Ask any child from the Veneto or Lombardy region what their favourite night of the year is, and it won’t be their birthday, nor Halloween, nor even Christmas Eve, but the night before Santa Lucia. This Christian martyr holds all the excitement of Father Christmas, without the huge commercialisation.
The tradition originates in Sicily, the birthplace of this Saint who stood for Catholicism during the Diocletianic Persecution. Her fame has also spread to Scandinavia, where they celebrate with a religious feast on the 13th December. In Northern Italy, however, her tale has evolved into that of a gift-giver. Though Italians will likely disagree, there are several parallels to Father Christmas:
- She brings presents only to good children, and gives coal to those who are bad.
- In the weeks beforehand, children write her a letter explaining how good they have been, and what presents they would like.
- She has a “magical” aspect that allows her to visit all the children in one night.
- Children must go to bed early the eve before her arrival.
However, there are also a couple of elements which highlight just how unique the Santa Lucia tradition is. For instance, although children cannot look at Santa Lucia as with Santa Clause, it is not for spoiling the magic or showing they are naughty for not sleeping, but because Santa Lucia will throw ashes in their eyes, blinding them like herself. Not so much like the jolly red man now, is she? In fact, the three year old I look after needed some reassurance that she really was a “nice lady”, despite the whole ash-throwing thing. On the 12th December she was bursting with excitement, but also genuine fear at accidentally seeing Santa Lucia.
There are at least a couple of weeks lead up to the day, with all the adults asking how good the children have been, and several towns having Santa Lucia and her donkey visit the central piazza for the children to come and see them. There is no sitting on her lap and asking for presents, however. As the three year old bluntly told me when I asked, “Did she say hello to you?” – “Of course not, Sarah. She can’t see, she’s bliiiiind. She carries her eyes on a plate.” Ah, okay then. My mistake.
When she does appear in these small festivals, she is always fully disguised in long gowns and hooded cloaks to hide even her face. Research suggests that she is also accompanied by an escort, Castaldo, however whether this tradition is fading, or present only in certain areas, I am unsure: in the Brescia region of Lombardy, he was never referred to.
As well as the occasional appearance in local festivals, Santa Lucia is also known to check up on children in the preceding days to December 13th. No one is allowed to see her of course – do you want ashes in your eyes? – but she announces her presence by ringing her bells, at which point any child in the vicinity promptly loses all sense of self. Depending on their behaviour, Santa Lucia will leave either sweets or coal, usually just outside the door. She must be a fan of sweets, as she also often uses them as a trail to the main presents on December 13th.

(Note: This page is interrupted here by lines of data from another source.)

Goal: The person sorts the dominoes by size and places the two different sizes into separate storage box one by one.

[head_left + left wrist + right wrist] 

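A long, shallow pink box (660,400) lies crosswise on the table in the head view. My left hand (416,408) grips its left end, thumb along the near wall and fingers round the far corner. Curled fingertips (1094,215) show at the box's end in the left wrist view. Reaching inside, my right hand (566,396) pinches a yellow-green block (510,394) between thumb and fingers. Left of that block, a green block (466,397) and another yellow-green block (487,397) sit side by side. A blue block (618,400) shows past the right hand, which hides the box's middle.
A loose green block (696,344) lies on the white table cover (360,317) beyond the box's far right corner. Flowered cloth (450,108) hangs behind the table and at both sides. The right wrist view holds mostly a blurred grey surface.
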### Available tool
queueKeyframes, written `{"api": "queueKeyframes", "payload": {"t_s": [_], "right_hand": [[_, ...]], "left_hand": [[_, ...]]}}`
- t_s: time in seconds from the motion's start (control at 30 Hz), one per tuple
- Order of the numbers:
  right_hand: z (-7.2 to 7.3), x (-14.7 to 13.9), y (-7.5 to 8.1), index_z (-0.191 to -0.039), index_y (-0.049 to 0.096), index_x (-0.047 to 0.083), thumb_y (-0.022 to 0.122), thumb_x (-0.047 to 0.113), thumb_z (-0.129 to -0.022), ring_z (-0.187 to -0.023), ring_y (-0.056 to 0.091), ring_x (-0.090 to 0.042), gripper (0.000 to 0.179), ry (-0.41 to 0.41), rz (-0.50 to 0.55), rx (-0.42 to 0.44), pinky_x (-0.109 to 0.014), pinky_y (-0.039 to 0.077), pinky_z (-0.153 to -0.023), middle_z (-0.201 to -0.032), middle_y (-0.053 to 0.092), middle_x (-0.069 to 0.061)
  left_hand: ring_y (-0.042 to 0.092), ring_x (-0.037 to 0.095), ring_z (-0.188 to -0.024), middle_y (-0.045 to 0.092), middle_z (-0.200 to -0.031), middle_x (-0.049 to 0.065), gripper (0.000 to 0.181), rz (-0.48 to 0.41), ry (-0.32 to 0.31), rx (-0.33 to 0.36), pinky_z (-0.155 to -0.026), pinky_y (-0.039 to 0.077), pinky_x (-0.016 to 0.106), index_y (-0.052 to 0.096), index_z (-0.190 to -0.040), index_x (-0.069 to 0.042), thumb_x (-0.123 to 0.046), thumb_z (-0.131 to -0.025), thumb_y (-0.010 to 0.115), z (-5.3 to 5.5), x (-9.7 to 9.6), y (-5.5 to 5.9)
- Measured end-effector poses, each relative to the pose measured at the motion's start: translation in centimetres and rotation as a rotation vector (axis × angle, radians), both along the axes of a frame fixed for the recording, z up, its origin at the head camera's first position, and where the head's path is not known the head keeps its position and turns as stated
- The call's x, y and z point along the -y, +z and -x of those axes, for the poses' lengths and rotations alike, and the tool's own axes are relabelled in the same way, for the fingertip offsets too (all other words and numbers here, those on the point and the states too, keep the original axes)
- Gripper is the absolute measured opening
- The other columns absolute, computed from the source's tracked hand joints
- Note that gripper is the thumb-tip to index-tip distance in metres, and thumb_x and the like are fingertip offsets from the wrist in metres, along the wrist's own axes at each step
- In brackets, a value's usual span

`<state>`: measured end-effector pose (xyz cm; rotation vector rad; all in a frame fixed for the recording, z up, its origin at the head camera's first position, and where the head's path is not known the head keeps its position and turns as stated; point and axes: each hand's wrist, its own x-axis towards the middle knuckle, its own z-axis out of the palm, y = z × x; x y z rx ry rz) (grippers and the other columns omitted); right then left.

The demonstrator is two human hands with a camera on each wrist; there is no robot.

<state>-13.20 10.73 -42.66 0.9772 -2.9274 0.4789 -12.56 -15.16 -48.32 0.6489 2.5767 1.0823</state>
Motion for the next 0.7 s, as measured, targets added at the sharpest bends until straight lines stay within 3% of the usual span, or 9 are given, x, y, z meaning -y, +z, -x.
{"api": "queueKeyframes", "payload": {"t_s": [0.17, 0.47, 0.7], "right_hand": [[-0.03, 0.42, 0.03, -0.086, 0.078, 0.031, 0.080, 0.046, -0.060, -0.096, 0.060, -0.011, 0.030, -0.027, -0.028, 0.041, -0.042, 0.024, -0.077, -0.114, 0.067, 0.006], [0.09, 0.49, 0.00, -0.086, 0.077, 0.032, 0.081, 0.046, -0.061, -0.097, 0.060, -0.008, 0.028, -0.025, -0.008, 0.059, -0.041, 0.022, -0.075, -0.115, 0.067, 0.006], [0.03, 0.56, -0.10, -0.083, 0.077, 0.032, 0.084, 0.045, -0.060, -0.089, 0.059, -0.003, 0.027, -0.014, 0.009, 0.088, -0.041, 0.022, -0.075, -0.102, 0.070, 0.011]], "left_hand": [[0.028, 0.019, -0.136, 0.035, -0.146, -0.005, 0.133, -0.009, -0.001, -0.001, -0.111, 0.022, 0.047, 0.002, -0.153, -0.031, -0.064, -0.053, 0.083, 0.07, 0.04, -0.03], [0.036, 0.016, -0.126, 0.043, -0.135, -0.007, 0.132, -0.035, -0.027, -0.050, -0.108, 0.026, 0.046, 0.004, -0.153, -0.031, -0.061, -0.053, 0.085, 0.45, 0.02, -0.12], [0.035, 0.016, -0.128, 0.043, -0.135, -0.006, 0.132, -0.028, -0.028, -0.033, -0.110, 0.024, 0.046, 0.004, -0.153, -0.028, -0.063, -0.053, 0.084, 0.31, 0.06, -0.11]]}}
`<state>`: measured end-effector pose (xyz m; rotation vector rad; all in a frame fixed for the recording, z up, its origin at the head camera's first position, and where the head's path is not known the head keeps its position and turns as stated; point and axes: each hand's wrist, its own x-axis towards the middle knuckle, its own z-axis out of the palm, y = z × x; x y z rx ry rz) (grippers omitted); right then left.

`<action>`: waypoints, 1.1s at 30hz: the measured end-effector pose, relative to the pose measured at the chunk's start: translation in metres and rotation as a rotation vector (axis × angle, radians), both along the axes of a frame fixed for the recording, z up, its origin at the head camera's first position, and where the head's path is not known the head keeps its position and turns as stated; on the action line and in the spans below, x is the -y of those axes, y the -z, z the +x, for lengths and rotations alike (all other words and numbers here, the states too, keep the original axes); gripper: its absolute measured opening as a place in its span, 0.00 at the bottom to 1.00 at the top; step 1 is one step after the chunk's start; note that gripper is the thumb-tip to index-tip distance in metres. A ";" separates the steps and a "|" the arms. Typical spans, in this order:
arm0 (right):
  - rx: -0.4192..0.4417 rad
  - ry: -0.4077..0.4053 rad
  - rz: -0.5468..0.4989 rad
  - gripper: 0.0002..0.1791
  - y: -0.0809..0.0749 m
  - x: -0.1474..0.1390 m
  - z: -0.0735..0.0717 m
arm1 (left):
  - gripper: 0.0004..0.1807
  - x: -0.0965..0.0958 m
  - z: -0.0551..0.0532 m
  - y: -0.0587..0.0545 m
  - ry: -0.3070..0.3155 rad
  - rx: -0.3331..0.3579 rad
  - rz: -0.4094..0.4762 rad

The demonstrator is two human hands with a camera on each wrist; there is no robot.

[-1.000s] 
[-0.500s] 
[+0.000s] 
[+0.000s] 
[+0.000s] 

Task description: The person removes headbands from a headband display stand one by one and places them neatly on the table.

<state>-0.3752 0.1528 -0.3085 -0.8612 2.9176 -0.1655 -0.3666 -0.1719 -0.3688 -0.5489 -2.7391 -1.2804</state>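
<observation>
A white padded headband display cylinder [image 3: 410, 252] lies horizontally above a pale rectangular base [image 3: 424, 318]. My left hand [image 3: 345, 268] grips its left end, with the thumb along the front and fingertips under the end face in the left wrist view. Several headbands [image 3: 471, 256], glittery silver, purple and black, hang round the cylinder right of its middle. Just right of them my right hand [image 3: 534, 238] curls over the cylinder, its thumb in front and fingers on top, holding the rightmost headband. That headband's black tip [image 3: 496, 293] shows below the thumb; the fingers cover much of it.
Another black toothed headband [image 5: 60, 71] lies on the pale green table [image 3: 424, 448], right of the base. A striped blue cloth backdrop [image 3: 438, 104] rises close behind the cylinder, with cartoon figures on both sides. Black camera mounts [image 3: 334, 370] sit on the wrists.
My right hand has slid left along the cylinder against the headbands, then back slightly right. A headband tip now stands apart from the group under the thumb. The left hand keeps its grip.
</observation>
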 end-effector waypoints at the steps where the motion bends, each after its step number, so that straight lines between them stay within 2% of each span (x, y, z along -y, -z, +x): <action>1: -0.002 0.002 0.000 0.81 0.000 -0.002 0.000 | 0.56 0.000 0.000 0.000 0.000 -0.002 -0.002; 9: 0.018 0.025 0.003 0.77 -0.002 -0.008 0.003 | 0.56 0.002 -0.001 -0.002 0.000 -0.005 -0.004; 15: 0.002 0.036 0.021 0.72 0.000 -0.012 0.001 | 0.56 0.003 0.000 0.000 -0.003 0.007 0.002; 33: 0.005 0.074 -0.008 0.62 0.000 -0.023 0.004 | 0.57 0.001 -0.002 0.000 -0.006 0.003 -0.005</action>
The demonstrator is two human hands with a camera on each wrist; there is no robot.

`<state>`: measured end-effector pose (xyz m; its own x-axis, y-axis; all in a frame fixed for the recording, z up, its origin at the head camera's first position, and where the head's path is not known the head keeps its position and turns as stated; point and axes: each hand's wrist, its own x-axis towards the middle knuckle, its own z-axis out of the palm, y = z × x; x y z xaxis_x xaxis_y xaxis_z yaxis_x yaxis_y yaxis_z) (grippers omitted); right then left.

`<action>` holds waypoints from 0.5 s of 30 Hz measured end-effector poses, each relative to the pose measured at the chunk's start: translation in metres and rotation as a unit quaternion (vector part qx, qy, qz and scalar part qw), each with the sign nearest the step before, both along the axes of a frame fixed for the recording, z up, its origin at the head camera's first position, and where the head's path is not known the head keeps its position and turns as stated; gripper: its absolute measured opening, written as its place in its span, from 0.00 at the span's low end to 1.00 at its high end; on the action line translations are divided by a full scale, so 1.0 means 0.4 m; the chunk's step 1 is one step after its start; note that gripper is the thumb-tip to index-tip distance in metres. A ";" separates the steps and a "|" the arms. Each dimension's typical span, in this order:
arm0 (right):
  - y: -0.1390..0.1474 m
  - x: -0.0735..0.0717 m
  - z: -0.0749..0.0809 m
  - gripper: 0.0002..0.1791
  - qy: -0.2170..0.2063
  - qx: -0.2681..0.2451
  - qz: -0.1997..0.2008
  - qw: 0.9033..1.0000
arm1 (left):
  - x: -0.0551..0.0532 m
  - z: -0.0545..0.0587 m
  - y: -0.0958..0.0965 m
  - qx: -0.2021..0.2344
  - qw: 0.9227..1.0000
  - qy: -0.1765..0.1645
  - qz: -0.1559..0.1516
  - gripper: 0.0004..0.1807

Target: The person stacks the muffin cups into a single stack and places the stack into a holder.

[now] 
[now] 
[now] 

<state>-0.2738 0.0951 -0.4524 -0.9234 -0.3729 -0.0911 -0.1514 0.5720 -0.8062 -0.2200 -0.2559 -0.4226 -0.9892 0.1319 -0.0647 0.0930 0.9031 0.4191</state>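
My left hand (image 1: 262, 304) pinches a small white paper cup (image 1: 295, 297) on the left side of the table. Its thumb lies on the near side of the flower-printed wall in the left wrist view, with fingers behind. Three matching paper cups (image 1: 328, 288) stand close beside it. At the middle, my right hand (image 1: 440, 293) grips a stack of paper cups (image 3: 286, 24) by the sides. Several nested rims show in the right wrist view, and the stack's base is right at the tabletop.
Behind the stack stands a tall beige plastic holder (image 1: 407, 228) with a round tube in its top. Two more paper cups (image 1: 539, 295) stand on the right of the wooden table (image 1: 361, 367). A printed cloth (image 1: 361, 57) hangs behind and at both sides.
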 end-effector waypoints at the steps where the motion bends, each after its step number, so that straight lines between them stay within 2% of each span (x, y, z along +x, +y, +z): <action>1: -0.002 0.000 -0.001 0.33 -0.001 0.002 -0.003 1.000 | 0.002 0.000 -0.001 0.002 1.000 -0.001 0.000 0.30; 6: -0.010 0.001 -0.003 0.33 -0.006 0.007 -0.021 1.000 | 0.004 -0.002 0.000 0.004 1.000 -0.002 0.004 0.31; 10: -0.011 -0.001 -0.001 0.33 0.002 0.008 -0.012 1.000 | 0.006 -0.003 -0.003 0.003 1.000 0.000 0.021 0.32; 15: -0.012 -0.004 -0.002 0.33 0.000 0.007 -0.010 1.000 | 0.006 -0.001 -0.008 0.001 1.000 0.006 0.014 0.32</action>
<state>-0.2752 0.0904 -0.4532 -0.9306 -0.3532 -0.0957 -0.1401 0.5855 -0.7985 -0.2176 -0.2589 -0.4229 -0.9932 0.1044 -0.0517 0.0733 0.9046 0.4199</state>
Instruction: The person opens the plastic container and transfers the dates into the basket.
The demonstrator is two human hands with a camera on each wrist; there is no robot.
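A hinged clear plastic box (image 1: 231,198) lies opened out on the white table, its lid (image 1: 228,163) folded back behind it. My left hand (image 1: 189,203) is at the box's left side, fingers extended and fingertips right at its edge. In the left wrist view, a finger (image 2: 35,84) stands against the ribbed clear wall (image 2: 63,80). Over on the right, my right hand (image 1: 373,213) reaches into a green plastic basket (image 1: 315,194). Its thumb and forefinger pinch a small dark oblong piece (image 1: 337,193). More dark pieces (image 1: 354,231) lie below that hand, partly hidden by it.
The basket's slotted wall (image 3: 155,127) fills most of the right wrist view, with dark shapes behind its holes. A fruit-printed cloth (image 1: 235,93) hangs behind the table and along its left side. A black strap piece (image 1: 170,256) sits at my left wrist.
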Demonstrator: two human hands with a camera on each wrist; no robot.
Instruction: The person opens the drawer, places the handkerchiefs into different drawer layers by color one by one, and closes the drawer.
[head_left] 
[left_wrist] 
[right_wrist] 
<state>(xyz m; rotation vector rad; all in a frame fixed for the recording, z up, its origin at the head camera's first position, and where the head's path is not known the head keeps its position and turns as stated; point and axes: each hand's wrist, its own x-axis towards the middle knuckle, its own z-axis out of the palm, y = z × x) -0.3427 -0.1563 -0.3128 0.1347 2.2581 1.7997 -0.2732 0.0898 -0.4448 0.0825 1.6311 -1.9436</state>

Now, to ruin the magic. Just as it is the parents who are responsible for Santa’s stocking in Britain, it is the mother who is responsible for creating the magic of Santa Lucia, and sometimes also the grandmother. Although children generally grow out of the fantasy by about ten years old, mothers often still give their children – even adult children – a gift for the day, just not on such a grand scale. They buy the gifts, make the sweet trails, and discreetly ring the bells when “she” arrives. So as with most things in Italy, it is all thanks to the mother.
In Brescia, where I live, Santa Lucia truly is a beloved tradition, so much so that Santa Clause is almost non-existent. Though some families are lucky enough to receive gifts from both, the majority see Santa Lucia as the gift-giver for Italy, and Santa Clause as that of other countries. The sad thing for me, however, was that Christmas itself is consequently not such a grand occasion. They have decorations and a family meal, however the day holds little excitement for children, who have already had all the excitement they could ask for a couple of weeks before. Can you imagine a day dedicated simply to a family meal as a child? It wouldn’t seem so thrilling.
However, I will always appreciate how pure the Santa Lucia tradition is in comparison to the big red-suited man. There are children’s songs, promoted toys, and sweets on offer; yet it largely escapes commercialisation, retaining its folk and religious origins. No one, for instance, knows what Santa Lucia looks like beneath her cloaks, so there can be no dolls or figurines of her. She has no sponsors, no huge publicity, and yet every child in Lombardy and Veneto knows her name.
For me, Santa Clause will always be my preferred gift-giver, in the same way I will always be English: it is embedded in my cultural upbringing. But I suppose, whilst in Italy, I can enjoy the best of both worlds – just as long as my own mother continues making me a stocking.